Sun Goddess, Queen of Kami, She Who Illuminates the Heavens, the Supreme Shinto Deity. Amaterasu is the child of Izanagi and Izanami (creator gods of Japanese mythology). Japan's imperial family claims direct decent from her line; the nation's flag symbolizes the sun; the name of the country means "Land of the Rising Sun." Shrines associated with the imperial family are called "Jingu" -- the most prestigious is called Ise Jingu (Mie Prefecture) and it is dedicated to Amaterasu. Ise Jingu is reportedly pulled down every 20 years and rebuilt in its original form.

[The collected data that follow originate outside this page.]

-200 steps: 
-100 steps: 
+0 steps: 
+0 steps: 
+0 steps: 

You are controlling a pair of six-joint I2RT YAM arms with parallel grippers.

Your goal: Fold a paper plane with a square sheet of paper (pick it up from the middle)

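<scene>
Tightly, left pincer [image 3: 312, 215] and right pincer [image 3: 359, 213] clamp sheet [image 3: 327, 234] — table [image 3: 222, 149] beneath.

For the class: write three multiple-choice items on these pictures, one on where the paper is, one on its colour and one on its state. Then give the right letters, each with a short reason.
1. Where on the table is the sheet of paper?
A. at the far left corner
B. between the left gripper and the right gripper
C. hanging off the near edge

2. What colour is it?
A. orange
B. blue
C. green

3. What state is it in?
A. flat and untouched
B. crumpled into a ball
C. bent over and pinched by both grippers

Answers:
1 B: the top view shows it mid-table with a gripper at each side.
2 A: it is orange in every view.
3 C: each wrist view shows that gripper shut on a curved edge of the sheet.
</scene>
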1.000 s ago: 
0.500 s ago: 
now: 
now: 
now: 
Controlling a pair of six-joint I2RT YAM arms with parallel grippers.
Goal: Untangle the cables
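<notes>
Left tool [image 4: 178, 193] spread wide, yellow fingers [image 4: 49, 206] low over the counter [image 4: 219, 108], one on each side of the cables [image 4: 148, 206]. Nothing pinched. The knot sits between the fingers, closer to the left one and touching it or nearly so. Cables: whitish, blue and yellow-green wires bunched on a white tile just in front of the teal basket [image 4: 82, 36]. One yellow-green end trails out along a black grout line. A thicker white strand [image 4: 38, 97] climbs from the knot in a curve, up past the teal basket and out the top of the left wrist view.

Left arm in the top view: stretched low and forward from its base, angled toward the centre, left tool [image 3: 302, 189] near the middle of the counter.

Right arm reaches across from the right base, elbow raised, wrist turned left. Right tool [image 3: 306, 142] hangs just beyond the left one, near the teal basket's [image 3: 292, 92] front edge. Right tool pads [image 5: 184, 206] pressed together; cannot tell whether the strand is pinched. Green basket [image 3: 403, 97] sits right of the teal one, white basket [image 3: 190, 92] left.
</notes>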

She was so bright and radiant that her parents sent her up the Celestial Ladder to heaven, where she has ruled ever since. When her brother, the storm-god Susanoo, ravaged the earth, she retreated to a cave because he was so noisy. She later closed the cave with a large boulder. Her disappearance deprived the world of light and life, which resulted in demons ruling the earth. The other gods used everything in their power to lure her out, but to no avail. Finally Uzume succeeded in bringing her out. The laughter of the gods as they watched Uzume's comical and obscene dances aroused Amaterasu's curiosity. When she emerged from her cave a streak of light escaped (dawn). The goddess then saw her own brilliant reflection in a mirror which Uzume had hung in a nearby tree with beautiful jewels. When she drew closer for a better look, the gods grabbed her and pulled her out of the cave. She returned to the sky, and brought light back into the world. Later, she created and cultivated Japan's rice fields. She also invented the art of weaving with the loom and taught the people how to cultivate wheat and silkworms. Many Shinto shrines contain a sacred mirror, said to be the mirror in which Amaterasu saw her reflection. Celebrations in her honor take place on July 17 each year. She is also honored on December 21, the winter solstice, to indicate her role in bringing light back to the world.

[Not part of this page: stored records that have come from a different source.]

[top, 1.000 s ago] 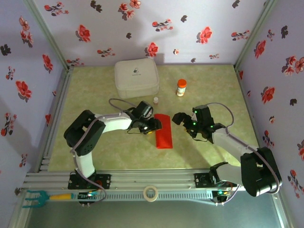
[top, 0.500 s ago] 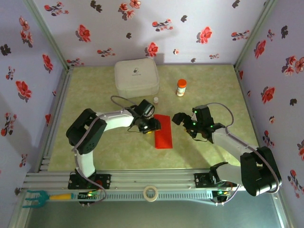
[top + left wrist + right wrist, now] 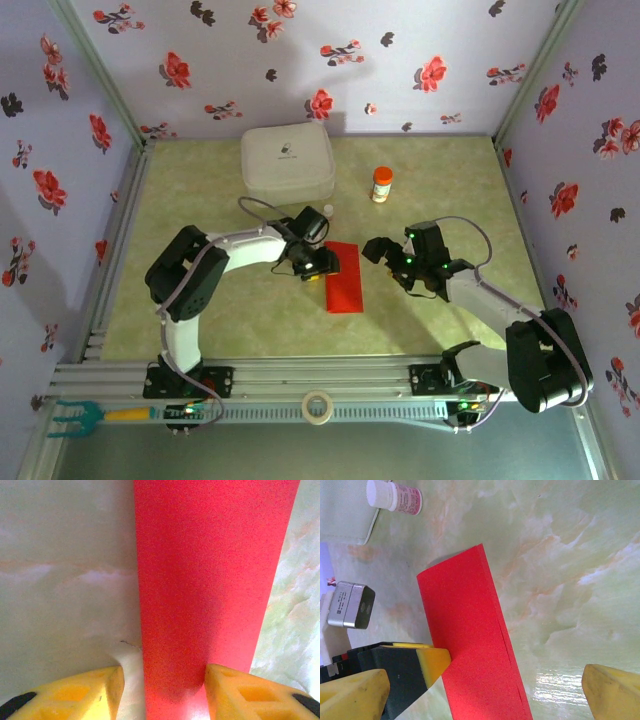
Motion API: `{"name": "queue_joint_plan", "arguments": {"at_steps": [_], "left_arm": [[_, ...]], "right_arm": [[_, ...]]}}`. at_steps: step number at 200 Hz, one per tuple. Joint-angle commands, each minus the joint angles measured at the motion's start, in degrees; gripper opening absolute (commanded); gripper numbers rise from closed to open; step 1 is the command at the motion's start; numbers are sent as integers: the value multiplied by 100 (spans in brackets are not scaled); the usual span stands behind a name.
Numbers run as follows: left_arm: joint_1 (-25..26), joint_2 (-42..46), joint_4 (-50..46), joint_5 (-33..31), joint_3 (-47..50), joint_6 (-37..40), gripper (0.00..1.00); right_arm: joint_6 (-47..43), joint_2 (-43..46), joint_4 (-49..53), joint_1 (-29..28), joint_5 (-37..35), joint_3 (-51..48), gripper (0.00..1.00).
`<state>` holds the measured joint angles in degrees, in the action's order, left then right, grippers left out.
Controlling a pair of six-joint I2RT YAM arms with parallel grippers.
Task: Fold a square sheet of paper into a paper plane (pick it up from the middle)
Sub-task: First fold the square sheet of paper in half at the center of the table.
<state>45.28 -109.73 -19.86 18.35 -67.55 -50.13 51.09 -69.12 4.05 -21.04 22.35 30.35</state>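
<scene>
The square sheet of paper (image 3: 344, 277) lies flat on the table, folded into a narrow bright red rectangle, not a paper plane's pointed shape. My left gripper (image 3: 321, 264) is low at its left long edge. In the left wrist view the red strip (image 3: 210, 580) runs between the yellow fingertips (image 3: 240, 695) of the left gripper (image 3: 165, 692). The jaws are apart, and the right tip sits on the paper's edge. My right gripper (image 3: 385, 252) hovers just right of the paper, wide open. In its wrist view the paper (image 3: 470, 645) lies below the right gripper (image 3: 485, 700).
A white rounded case (image 3: 288, 165) stands at the back. An orange-capped bottle (image 3: 381, 184) stands to its right, and a small white-capped vial (image 3: 328, 211) is just behind the paper. A tape roll (image 3: 318, 407) rests on the front rail.
The left arm's wrist and elbow have drifted slightly toward the far side along the paper's edge. The paper and the right arm have not moved.
</scene>
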Motion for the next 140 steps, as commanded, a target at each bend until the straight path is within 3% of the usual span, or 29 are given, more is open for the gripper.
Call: {"name": "queue_joint_plan", "arguments": {"at_steps": [1,140], "left_arm": [[58,-452,-268,-331,-71,296,48],[105,-655,-527,-578,-300,181,50]], "right_arm": [[18,-37,-25,3,10,-82,99],[15,-132,-31,-1,31,-37,99]]}}
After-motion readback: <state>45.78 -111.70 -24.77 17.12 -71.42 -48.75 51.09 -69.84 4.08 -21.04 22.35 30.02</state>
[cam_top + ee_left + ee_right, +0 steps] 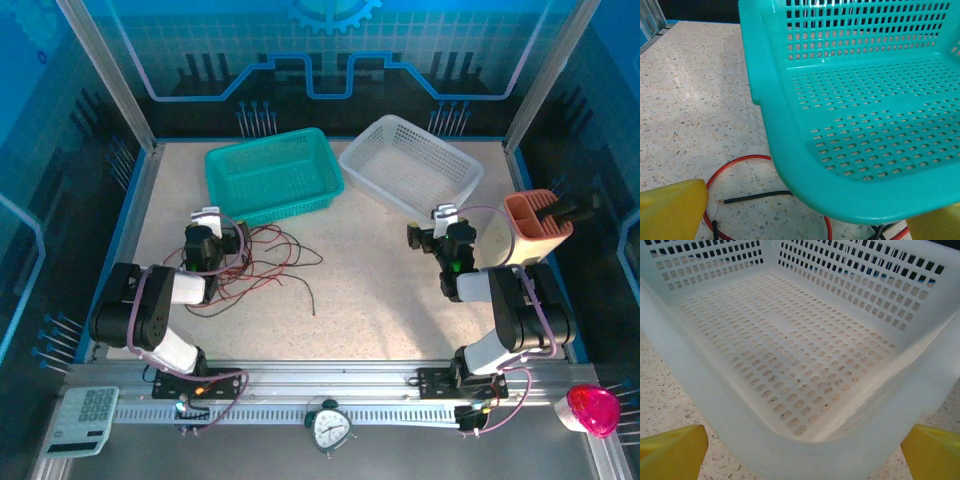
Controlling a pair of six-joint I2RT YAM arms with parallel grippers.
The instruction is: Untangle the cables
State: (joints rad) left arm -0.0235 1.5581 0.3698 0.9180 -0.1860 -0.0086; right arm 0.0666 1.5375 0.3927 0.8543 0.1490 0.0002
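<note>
Red and black cables (pixel 264 263) sprawl left of centre, left gripper (pixel 212 226) sits at their edge below the teal basket (pixel 222 180), right gripper (pixel 440 230) points at the white basket (pixel 392 188)

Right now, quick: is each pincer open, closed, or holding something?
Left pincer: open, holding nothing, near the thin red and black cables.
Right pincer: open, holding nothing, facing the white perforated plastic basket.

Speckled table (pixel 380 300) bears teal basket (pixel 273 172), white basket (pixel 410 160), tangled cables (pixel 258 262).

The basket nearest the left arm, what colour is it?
The basket is teal green, clearest in the left wrist view.
</note>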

Amaterasu and the Imperial Family

Emperor Akihito (the current emperor) is said to be the 125th direct descendant of Emperor Jinmu, Japan's legendary first emperor and a mythical descendent of Amaterasu, the Sun Goddess. Though not often referred to today, the Japanese calendar year starts from 660 BC, the year of his accession. The reigning emperors were considered to be the direct descendant of the Sun Goddess and revered as living gods at one time or another. When the Pacific War was imminent in 1940, the fascist government was boasting it was the year of 2600 to exalt the national prestige, and it even made a song cerebrating the 2600th year. <Above text courtesy of Kondo Takahiro>

Sun imagery is still very prominent in modern Japan. Japan's national flag, the hinomaru (literally "sun circle"), symbolizes the sun, and was officially adopted by the Japanese Diet in August 1999, when the National Flag and Anthem Law was enacted. The exact origin of the hinomaru is unclear, but many point to the 12th century, when it appeared during a military campaign. Historically the hinomaru is a symbol of the reign of the "divine" emperor. The country's name, Nippon or Nihon, is typically translated as "Land of the Rising Sun" or "Source of the Sun." The country's national anthem, the kimigayo, also officially adopted in 1999, is a song of praise to the emperor. Its lyrics basically mean "May the emperor reign forever." The imperial family's crest, the chrysanthemum, is used on the cover of Japanese passports.